O levantamento mostra uma transformação profunda na estrutura familiar do país. “Maior participação da mulher no mercado de trabalho, baixas taxas de fecundidade e o envelhecimento da população influenciaram no aumento do percentual de casais sem filhos”, explica o estudo.
A categoria inclui tanto lares onde vivem apenas os dois cônjuges quanto aqueles onde o casal mora com parentes que não sejam filhos.
Casais com filhos deixam de ser maioria
Pela primeira vez desde 2000, os casais com filhos representam menos da metade dos 61,2 milhões de arranjos familiares brasileiros.

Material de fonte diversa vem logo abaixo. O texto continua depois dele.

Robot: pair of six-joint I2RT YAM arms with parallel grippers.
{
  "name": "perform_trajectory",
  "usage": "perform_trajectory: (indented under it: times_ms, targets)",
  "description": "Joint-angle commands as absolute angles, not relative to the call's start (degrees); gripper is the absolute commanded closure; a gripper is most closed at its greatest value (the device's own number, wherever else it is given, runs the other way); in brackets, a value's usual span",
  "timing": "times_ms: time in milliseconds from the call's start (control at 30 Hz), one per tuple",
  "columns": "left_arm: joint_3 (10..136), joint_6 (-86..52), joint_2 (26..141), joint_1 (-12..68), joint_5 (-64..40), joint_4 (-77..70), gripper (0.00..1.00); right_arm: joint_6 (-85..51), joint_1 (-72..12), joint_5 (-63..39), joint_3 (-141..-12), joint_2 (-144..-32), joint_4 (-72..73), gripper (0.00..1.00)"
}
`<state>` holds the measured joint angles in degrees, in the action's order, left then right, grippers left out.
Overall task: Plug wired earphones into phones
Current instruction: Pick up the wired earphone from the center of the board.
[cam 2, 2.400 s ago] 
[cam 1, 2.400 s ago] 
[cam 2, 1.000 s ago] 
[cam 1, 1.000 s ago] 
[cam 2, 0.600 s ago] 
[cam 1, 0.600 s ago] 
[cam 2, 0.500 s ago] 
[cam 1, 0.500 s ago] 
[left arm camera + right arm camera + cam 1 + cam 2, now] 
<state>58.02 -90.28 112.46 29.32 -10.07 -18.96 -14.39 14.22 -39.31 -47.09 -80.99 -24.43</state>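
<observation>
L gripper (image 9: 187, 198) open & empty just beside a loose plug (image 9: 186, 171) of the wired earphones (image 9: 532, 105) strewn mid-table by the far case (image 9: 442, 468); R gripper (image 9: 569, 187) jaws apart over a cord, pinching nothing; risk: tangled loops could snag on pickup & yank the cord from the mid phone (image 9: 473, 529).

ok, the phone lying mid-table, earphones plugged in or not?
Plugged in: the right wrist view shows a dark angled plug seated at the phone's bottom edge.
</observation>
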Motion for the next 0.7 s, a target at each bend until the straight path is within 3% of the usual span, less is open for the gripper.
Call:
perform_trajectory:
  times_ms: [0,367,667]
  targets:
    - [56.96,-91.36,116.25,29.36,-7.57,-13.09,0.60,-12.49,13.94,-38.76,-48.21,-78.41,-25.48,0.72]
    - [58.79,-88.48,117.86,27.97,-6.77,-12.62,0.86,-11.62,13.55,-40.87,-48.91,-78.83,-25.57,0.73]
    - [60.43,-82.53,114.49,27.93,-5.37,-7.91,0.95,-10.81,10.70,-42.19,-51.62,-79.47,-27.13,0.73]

Eram 63,6% em 2000, caíram para 54,9% em 2010 e chegaram a 45,4% em 2022.
Outros formatos familiares também aparecem com destaque:
- 13,5% são formadas por mulheres sem cônjuge com filhos;
- 3,8% por mulheres sem cônjuge com filhos e parentes;
- 2% por homens sem cônjuge com filhos;
- 0,6% por homens sem cônjuge com filhos e parentes.
Cresce número de pessoas que moram sozinhas
O IBGE também aponta o avanço dos lares unipessoais — aqueles em que vive apenas uma pessoa. O percentual passou de 12,2% em 2010 para 19,1% em 2022, o que significa que uma em cada cinco moradias brasileiras tem apenas um morador. Em números absolutos, o salto foi de 4,1 milhões para 13,6 milhões de pessoas.
Ainda assim, o Brasil permanece abaixo de países como Finlândia (45%), Alemanha (41%) e França (38%) em proporção de lares unipessoais.
O número de homens e mulheres que moram sozinhos é praticamente igual, mas há diferenças por idade. Até os 54 anos, os homens são maioria; a partir dos 60, predominam as mulheres. Segundo o pesquisador Márcio Mitsuo Minamiguchi, do IBGE, isso ocorre porque “as mulheres são mais longevas, enquanto os homens permanecem em união conjugal por mais tempo”.
Essas mudanças revelam um novo retrato da sociedade brasileira — menos centrada na figura tradicional da família com filhos e mais diversa nos modos de viver e de se relacionar.